We may now have some insight into the answers, or at least a partial explanation. In the major nightly TV news shows, there have been references to “talking points” delivered by email to all the top news outlets. This is not to be confused with the independent news organization, “Talking Points Memo,” because the references actually refer to email memos directed to the news outlets by none other than the Department of Justice.
It is no shock that these directives are coming from Washington, D.C., but it does tweak the soul a bit to have the DOJ leading the charge since its statutory mandate says nothing about being the publicist for the White House.
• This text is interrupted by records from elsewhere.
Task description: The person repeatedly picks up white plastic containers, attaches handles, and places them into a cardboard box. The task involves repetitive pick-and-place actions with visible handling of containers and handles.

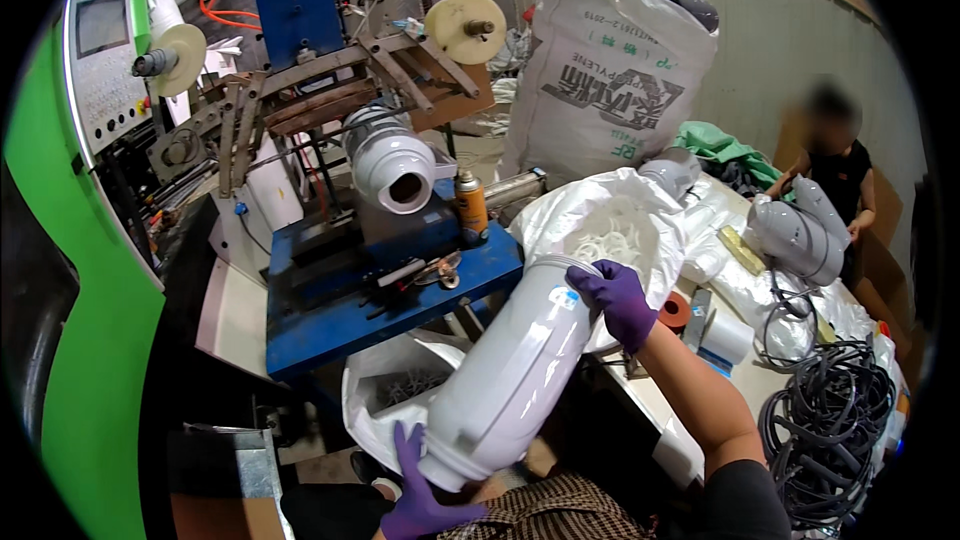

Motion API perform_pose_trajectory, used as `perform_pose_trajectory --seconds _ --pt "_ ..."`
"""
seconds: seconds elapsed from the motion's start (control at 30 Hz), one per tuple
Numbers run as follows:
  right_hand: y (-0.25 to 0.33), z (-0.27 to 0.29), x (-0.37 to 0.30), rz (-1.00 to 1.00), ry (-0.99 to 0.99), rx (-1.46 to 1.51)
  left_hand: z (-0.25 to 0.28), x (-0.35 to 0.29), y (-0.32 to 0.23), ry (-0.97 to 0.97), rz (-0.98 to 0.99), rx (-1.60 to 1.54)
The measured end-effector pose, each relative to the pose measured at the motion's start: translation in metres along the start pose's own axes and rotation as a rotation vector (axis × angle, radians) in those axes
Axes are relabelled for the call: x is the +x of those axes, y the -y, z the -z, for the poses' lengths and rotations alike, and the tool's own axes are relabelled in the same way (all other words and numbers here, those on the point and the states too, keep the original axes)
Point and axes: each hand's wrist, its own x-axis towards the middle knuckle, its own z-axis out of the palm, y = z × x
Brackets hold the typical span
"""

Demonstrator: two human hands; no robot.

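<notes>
A large glossy white plastic pipe fitting (pixel 515 375) lies slanted across my front, its upper end leaning right and away from me. My right hand (pixel 622 305), in a purple glove, grips the rim at that upper end, near a small blue and white sticker. At the lower end, my purple-gloved left hand (pixel 425 502) cups the fitting, thumb and fingers spread around its edge. Just beyond the right hand is an open white sack (pixel 545 215) with pale plastic rings (pixel 612 245) inside. Under the fitting's left side stands another white bag (pixel 365 395) holding small grey pieces.
A blue bench (pixel 330 315) bears an orange spray can (pixel 470 205) and tools. Behind it, another white fitting (pixel 395 165) sits in a machine. On the right table are black rubber rings (pixel 835 420) and a tape roll (pixel 675 312). A person (pixel 840 165) handles a grey-white fitting (pixel 800 235).
</notes>
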Motion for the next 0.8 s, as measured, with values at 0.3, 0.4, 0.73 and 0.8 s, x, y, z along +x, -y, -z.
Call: perform_pose_trajectory --seconds 0.3,0.4,0.73,0.8 --pt "0.065 -0.185 0.062 0.781 0.319 -1.093 0.028 -0.093 -0.02 -0.76 0.049 -0.127" --pt "0.05 -0.174 0.132 0.893 0.036 -1.177 0.039 -0.078 -0.022 -0.658 -0.049 1.127" --pt "-0.028 0.028 -0.165 1.133 -0.229 -0.596 0.098 0.035 -0.096 -0.739 -0.069 -0.051" --pt "-0.041 0.052 -0.196 0.692 -0.282 -0.148 0.108 0.09 -0.078 -0.674 -0.12 0.368"
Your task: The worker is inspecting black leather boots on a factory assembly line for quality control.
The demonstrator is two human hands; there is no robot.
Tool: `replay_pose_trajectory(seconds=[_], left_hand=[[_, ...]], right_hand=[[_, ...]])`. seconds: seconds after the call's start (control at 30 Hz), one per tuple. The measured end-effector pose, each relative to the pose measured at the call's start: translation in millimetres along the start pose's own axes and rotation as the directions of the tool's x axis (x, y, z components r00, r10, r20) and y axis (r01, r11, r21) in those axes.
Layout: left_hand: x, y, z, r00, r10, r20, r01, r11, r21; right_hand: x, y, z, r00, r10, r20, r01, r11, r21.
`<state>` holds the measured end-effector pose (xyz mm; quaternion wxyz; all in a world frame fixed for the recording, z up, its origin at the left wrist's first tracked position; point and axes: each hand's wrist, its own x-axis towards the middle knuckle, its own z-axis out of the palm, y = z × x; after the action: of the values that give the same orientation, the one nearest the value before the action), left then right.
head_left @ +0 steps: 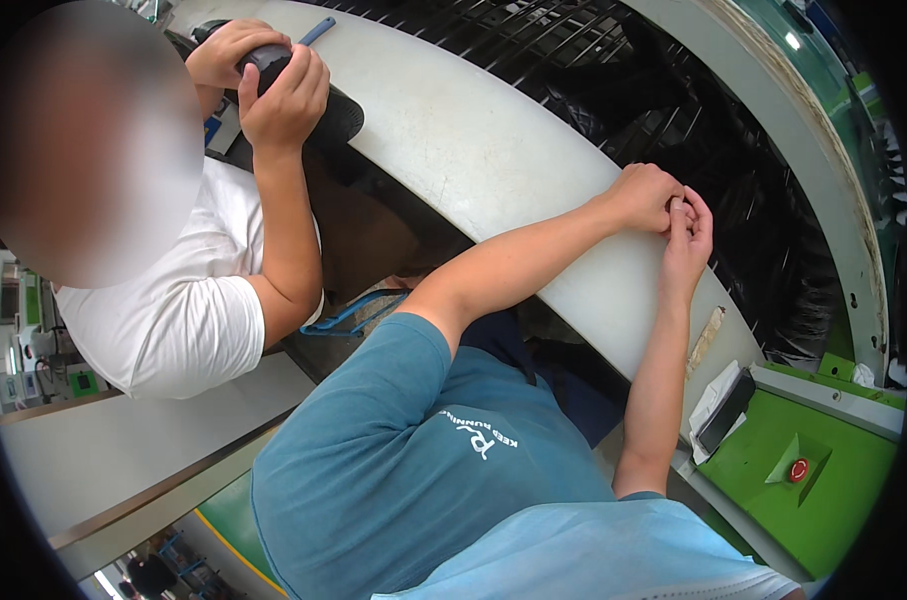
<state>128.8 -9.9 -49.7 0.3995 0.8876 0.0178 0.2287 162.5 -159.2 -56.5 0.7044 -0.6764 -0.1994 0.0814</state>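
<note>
My left hand (645, 197) and my right hand (689, 240) meet at the far edge of a long white worktop (473, 130). The fingers of both are bent and pressed together at the tips. Anything between them is hidden or too small to name. Below my right hand, a narrow tan strip (706, 340) lies along the worktop's right part. Black, shiny, crumpled material (743, 200) lies just past my fingers.
At the left, another person in a white sleeve (213, 320) holds a black rounded object (266, 65); a blue stick-like tool (318, 30) is beside it. Dark metal bars (513, 60) run behind the worktop. A green machine panel (773, 470) with a red button (797, 470) stands lower right.
</note>
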Motion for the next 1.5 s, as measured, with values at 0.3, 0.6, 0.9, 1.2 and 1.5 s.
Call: replay_pose_trajectory(seconds=[0.3, 0.6, 0.9, 1.2, 1.5], left_hand=[[1.0, -1.1, -4.5, 1.000, 0.000, 0.003, 0.000, 1.000, 0.014], [6.9, 3.2, 1.1, 0.999, 0.030, -0.014, -0.030, 0.999, -0.012], [2.6, 12.4, -4.1, 0.998, -0.034, 0.061, 0.037, 0.998, -0.045], [3.0, 10.4, 0.0, 0.994, -0.088, 0.070, 0.095, 0.990, -0.100], [2.9, 5.2, 3.6, 0.998, -0.050, 0.041, 0.055, 0.989, -0.138]], right_hand=[[1.2, -1.5, 5.6, 1.000, -0.015, -0.021, 0.014, 1.000, -0.024], [3.2, -3.3, -0.5, 0.998, -0.063, -0.023, 0.062, 0.997, -0.045], [-0.5, 8.7, 4.6, 0.997, -0.075, -0.028, 0.078, 0.991, 0.111], [-0.9, 2.4, 2.7, 0.997, -0.073, -0.025, 0.073, 0.997, 0.013], [-0.6, 1.4, 2.4, 0.995, -0.086, -0.042, 0.087, 0.996, 0.030]])
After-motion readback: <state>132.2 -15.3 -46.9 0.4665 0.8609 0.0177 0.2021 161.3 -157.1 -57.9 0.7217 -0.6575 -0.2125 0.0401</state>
To the contrary, according to Google this Department, which was established in 1870 and headed by the Attorney General of the United States, “was created to control federal law enforcement, and all criminal prosecutions and civil suits in which the US has an interest.” Nothing there mentions developing “talking points” to “clarify” statements or actions by the White House or some arm of the federal government that has painted a poor picture of someone, usually the President.
If you research the term “Talking Points disseminated by the DOJ” or similar descriptive language, you’ll need to read volumes before you come across a discussion about such actions recently taken by the DOJ. But they are there by the dozens if you look hard enough.
In short, “federal law enforcement” has acquired a new definition, which is “media advisor to the President and the White House.” How times have changed! At least now we understand where these media directives are originating and, make no mistake, when they emanate from the DOJ it is with the unspoken promise that, if not adhered to, the enforcement arm of the agency will be at the door of the offending media to make accusations that will take years to decipher.